# WW2 Air Ministry Aircrew Torch.



## Tone90 (Jul 25, 2017)

Thanks


----------



## LeanBurn (Jul 25, 2017)

To not show it working...is just teasing.


----------



## magellan (Jul 26, 2017)

Very cool light. Thanks for posting that.


----------



## Tone90 (Jul 26, 2017)

LeanBurn said:


> To not show it working...is just teasing.



Hi,
have added to pictures of the torch working.

Cheers
A


----------



## LeanBurn (Jul 26, 2017)

Cool !

It is so interesting to see the different beam patterns and mechanical operations of these vintage lights.


----------



## Thetasigma (Jul 26, 2017)

Solid brass? Looks to be a very serious light for a time when most were plastic or stamped/formed steel. I'm guessed it has a singular bulb and that switch moves the plastic enclosure up and down for different colors right?

Very neat piece, I too would be interested to know more.


----------



## Tone90 (Jul 26, 2017)

Thanks


----------



## Thetasigma (Jul 26, 2017)

Out of curiosity, why do you think this is a WW2 torch? The use of so much brass doesn't make much sense, and the Air Ministry existed until 1964.


----------



## Tone90 (Jul 26, 2017)

Thanks


----------



## bykfixer (Jul 26, 2017)

Brass in the States was like gold in WW2 days. Perhaps the Brits had a bunch of extra? 

Neato light though. A company called JustRite did one in the US that was a 2aa penlight with a lever the user pushed forward to place a pivoting red filter over the #224 bulb. Could also signal with the pocket clip that doubled as the sliding switch or the user could push down on the clip to make 2 metal parts connect.
It was plastic bodied with alluminum or similar alloy at each end, steel clip with a copper slider switch.
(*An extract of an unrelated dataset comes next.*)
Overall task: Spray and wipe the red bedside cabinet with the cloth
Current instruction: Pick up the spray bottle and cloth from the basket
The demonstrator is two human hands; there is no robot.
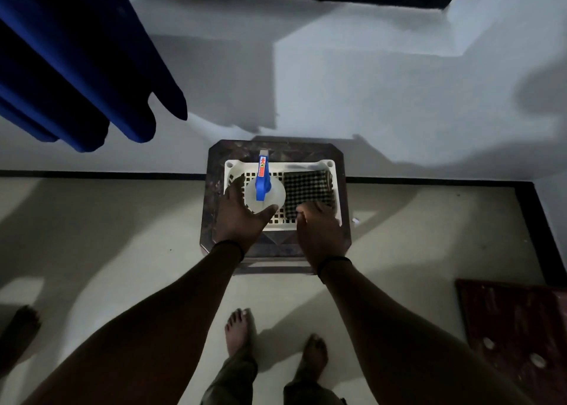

The green one was WW2 era and the bottom all alluninum with a twisty tail switch was Korea/Vietnam era.


----------



## Tone90 (Jul 27, 2017)

Nice lights !


----------



## bykfixer (Jul 27, 2017)

Tone90 said:


> Nice lights !



I like how modern thinking keeps trying to re-invent the same wheel. Yet oldies like the one you show in this thread got the job done very well. What seemed like good ideas back then are still being applied but through modern approaches.

What's old is new again and all that...


----------



## Tone90 (Jul 27, 2017)

Thanks


----------



## redvalkyrie (Jul 28, 2017)

During WWII metals were definitely in high demand. However, look at how well made the weapons were. M1, 1911, Thompson, BAR...it's not hard to imagine that some troops within a division of the British military received very high quality lights. Brass was still used extensively on ships.


----------



## Thetasigma (Jul 28, 2017)

redvalkyrie said:


> During WWII metals were definitely in high demand. However, look at how well made the weapons were. M1, 1911, Thompson, BAR...it's not hard to imagine that some troops within a division of the British military received very high quality lights. Brass was still used extensively on ships.



Regardless, I would be interested in knowing more about this piece, I've looked around a bit and haven't seen anything that comes close to the design and apparently high build quality of the OP's light.


----------



## mrsteel (Aug 17, 2017)

Out of curiosity how does this compare to a mini maglite from the 90's?


----------



## bykfixer (Aug 18, 2017)

Tone90 said:


> This is a WW2 aircrew Signal torch .It has two switches one changes the colour from red to green and clear.
> It's really well made and working. Anyone seen this type and know the year of manufacture? It has an Air Ministry mark an ER which stands for Ever ready.
> 
> Cheers
> A



I found a modern version... 
It's called "executive" model.





No dual stage filter but I swear it seems to built using a very similar approach.





Here it is in it's presentation box





Uses a twisty switch instead of a slider. 





I wonder if you could do this (or similar) to yours Tone and make it conventional. 
Either way it makes me wonder if the executive light is an evolved version of your light...


----------



## Tone90 (Aug 19, 2017)

Thanks


----------